=== WHAT YOU ARE ASKED TO DO ===
Return, in their exact form, the lines that lie between the start of the data below and the line containing "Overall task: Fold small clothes", with both ends included.
════════════════════
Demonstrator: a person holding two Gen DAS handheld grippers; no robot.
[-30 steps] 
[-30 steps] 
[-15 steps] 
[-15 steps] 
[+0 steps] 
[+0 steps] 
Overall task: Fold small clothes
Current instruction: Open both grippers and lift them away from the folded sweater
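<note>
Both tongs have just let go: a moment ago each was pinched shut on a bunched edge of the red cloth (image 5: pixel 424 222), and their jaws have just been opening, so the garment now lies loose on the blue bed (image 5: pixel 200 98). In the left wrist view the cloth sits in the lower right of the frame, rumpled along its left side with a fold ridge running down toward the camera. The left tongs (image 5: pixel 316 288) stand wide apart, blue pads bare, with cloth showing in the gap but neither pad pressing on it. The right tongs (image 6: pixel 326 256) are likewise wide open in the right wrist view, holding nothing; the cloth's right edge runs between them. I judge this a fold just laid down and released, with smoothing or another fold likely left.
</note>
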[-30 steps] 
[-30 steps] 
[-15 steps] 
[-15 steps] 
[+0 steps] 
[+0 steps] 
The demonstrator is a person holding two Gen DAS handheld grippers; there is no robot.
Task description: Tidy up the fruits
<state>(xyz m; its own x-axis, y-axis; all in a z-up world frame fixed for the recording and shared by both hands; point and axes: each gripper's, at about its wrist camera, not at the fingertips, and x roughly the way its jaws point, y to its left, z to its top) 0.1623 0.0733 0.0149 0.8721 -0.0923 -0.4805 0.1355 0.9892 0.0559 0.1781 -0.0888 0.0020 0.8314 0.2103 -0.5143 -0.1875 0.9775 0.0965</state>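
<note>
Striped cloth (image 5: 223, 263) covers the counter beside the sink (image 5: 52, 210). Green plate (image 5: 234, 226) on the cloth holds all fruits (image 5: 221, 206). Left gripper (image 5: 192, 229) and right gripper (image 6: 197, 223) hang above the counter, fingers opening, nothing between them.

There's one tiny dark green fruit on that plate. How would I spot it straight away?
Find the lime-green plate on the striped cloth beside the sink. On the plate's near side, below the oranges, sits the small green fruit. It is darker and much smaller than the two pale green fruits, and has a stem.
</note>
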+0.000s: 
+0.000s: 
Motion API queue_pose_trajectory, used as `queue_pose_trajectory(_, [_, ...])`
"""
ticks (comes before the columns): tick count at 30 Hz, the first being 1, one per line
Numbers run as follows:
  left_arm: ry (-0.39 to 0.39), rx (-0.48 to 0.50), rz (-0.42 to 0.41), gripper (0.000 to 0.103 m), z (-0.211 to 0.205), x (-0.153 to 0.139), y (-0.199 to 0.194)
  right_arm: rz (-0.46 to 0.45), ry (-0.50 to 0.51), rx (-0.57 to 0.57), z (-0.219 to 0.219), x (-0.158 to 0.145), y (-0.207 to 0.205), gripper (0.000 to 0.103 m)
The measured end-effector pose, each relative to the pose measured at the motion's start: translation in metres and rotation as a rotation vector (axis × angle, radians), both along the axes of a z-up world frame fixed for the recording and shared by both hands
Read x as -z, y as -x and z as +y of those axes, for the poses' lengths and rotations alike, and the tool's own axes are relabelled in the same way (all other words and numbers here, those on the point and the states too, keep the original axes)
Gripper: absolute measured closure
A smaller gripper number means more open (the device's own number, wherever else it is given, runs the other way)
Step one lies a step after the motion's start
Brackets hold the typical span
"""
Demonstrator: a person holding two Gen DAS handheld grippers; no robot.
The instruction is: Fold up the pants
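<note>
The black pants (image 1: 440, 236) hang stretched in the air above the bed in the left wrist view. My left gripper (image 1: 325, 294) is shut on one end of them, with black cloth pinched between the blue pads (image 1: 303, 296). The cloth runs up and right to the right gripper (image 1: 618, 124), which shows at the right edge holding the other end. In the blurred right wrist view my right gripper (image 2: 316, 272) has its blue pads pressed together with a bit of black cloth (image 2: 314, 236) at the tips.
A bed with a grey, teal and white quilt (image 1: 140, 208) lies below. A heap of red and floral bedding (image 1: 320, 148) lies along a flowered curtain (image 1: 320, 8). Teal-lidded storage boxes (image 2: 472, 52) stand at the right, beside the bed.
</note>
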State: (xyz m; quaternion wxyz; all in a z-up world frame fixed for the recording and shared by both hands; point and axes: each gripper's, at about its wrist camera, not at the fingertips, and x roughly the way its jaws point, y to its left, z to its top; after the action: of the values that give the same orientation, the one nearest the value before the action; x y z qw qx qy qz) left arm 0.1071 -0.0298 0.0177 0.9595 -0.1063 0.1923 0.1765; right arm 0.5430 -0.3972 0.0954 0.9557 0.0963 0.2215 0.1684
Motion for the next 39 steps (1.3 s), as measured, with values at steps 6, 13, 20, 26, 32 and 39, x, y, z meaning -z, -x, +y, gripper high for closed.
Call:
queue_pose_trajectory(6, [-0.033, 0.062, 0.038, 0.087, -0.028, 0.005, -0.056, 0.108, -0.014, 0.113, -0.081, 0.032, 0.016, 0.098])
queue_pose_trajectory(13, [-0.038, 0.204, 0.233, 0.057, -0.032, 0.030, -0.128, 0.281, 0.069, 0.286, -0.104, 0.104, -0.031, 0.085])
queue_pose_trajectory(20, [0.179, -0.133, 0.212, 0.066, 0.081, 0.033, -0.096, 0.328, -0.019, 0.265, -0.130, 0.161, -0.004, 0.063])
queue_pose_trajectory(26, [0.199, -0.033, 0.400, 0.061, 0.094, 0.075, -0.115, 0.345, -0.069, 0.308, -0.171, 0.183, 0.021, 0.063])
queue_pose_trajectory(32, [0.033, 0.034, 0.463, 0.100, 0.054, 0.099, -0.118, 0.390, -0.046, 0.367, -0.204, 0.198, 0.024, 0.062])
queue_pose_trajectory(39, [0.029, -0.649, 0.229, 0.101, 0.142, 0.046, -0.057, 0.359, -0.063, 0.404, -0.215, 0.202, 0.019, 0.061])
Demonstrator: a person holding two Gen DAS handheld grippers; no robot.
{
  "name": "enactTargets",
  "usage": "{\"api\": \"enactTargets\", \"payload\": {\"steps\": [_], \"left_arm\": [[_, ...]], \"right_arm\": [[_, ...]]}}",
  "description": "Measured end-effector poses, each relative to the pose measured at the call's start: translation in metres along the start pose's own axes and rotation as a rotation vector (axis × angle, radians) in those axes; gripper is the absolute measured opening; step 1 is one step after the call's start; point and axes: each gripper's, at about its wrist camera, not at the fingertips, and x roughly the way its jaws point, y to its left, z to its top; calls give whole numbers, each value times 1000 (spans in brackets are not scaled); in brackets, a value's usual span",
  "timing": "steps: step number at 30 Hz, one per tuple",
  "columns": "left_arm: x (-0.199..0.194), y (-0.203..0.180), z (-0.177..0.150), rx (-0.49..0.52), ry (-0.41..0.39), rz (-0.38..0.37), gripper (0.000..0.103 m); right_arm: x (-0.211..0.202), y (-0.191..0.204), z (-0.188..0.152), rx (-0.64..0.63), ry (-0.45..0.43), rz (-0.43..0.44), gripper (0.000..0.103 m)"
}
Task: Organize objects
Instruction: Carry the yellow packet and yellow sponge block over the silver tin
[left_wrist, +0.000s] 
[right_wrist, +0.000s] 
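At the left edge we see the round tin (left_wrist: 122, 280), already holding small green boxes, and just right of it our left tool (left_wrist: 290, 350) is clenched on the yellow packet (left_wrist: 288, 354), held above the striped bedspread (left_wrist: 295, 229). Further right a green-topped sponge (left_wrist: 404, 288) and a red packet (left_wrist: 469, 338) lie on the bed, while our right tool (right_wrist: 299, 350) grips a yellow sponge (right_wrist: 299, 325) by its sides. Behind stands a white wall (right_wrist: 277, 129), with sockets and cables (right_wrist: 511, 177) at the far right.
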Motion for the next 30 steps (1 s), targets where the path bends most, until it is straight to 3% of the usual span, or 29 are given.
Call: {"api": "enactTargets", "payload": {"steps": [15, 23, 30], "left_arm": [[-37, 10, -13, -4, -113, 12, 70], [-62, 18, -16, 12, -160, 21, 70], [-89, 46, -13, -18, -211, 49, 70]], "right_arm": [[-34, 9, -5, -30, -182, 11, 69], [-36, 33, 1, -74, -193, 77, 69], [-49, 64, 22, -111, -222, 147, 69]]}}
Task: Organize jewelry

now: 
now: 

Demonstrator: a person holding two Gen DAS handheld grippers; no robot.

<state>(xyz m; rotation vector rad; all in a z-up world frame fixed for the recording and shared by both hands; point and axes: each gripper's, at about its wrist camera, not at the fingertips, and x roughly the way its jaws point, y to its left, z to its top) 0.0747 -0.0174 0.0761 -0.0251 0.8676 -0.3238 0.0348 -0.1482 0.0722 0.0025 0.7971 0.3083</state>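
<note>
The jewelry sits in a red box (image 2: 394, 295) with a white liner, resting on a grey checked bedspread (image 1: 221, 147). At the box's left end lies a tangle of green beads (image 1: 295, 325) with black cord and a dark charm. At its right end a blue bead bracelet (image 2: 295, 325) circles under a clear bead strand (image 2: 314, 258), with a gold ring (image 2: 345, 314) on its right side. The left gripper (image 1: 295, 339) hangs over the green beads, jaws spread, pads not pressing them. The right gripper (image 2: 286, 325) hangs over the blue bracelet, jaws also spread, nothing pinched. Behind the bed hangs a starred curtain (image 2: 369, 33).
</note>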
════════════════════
=== RESPONSE TO THIS EXERCISE ===
Demonstrator: a person holding two Gen DAS handheld grippers; no robot.
[-30 steps] 
[-30 steps] 
[-15 steps] 
[-15 steps] 
[+0 steps] 
[+0 steps] 
Overall task: Fold small clothes

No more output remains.